* _Work request_
From the data below, copy each line that includes the word "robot".
↓
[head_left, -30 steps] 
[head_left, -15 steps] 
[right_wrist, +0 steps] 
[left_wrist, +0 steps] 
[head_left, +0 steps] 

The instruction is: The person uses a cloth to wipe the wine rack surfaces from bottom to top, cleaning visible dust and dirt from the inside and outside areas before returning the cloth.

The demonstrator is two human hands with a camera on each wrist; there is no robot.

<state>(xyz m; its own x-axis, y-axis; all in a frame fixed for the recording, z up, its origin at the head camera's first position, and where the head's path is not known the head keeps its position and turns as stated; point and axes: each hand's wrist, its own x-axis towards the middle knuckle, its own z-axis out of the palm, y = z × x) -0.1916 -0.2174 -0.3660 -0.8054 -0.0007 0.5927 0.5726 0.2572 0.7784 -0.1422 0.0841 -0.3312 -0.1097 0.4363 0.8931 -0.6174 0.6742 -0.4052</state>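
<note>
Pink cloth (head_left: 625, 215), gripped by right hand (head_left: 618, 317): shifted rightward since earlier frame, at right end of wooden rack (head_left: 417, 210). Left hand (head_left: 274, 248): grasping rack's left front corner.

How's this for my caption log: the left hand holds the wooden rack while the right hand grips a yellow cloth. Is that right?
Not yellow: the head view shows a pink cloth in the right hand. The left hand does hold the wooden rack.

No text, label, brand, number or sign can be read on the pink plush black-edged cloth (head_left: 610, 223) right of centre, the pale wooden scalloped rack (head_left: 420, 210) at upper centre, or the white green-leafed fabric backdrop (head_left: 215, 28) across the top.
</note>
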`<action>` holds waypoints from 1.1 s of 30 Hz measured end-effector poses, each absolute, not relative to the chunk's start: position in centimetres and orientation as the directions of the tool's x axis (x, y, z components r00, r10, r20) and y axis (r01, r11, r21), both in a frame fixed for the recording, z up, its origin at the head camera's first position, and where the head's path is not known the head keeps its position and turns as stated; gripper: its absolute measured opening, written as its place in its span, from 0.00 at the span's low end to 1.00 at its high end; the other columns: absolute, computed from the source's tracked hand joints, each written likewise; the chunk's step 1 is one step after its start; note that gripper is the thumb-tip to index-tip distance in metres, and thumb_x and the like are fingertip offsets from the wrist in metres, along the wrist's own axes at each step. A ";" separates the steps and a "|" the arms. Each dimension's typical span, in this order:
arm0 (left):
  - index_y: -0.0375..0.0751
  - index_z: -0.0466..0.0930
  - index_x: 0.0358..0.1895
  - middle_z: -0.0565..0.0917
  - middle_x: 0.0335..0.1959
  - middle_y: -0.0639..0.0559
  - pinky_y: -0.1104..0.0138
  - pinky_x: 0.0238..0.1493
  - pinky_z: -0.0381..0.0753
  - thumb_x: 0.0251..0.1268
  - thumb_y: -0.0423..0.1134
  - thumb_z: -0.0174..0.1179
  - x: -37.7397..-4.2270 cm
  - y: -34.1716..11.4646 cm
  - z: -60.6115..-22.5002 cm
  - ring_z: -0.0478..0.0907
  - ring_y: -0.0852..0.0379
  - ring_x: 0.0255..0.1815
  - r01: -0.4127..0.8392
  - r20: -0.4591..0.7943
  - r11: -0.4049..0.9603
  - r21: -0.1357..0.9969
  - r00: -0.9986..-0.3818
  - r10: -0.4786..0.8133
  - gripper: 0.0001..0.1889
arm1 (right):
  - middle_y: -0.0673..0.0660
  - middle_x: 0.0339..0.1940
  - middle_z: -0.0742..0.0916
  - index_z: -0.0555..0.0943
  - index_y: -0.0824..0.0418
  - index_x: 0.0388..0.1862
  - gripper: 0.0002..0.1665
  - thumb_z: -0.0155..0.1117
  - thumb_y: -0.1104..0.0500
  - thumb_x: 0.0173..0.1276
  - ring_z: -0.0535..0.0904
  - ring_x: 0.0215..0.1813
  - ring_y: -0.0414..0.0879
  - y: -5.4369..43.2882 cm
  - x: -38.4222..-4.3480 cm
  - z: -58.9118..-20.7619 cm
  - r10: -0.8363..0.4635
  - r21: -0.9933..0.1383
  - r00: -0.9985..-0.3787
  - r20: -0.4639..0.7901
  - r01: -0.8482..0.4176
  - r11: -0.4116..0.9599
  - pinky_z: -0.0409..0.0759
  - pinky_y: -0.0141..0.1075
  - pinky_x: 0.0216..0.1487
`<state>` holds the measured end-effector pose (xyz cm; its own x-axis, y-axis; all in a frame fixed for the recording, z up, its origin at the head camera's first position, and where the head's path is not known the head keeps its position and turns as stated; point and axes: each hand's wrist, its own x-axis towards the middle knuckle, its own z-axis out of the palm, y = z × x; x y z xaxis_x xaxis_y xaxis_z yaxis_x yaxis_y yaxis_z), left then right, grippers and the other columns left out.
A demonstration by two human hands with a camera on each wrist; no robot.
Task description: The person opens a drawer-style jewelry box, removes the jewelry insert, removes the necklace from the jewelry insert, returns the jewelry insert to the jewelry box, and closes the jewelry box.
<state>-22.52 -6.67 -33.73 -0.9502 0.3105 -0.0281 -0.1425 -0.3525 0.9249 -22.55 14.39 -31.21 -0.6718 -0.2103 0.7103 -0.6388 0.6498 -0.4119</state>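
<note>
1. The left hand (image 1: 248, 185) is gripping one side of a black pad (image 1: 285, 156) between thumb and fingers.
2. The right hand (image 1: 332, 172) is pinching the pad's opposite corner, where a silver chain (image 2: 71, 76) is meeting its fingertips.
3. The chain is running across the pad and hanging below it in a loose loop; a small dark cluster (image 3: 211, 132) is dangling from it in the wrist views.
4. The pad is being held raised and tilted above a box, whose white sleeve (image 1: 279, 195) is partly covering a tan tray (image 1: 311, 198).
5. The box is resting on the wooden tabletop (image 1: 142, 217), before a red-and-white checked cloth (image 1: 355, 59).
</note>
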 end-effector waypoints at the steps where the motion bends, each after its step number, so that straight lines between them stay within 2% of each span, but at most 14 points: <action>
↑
* _Worked solution_
The demonstrator is two human hands with a camera on each wrist; there is no robot.
A demonstration by two human hands with a camera on each wrist; no robot.

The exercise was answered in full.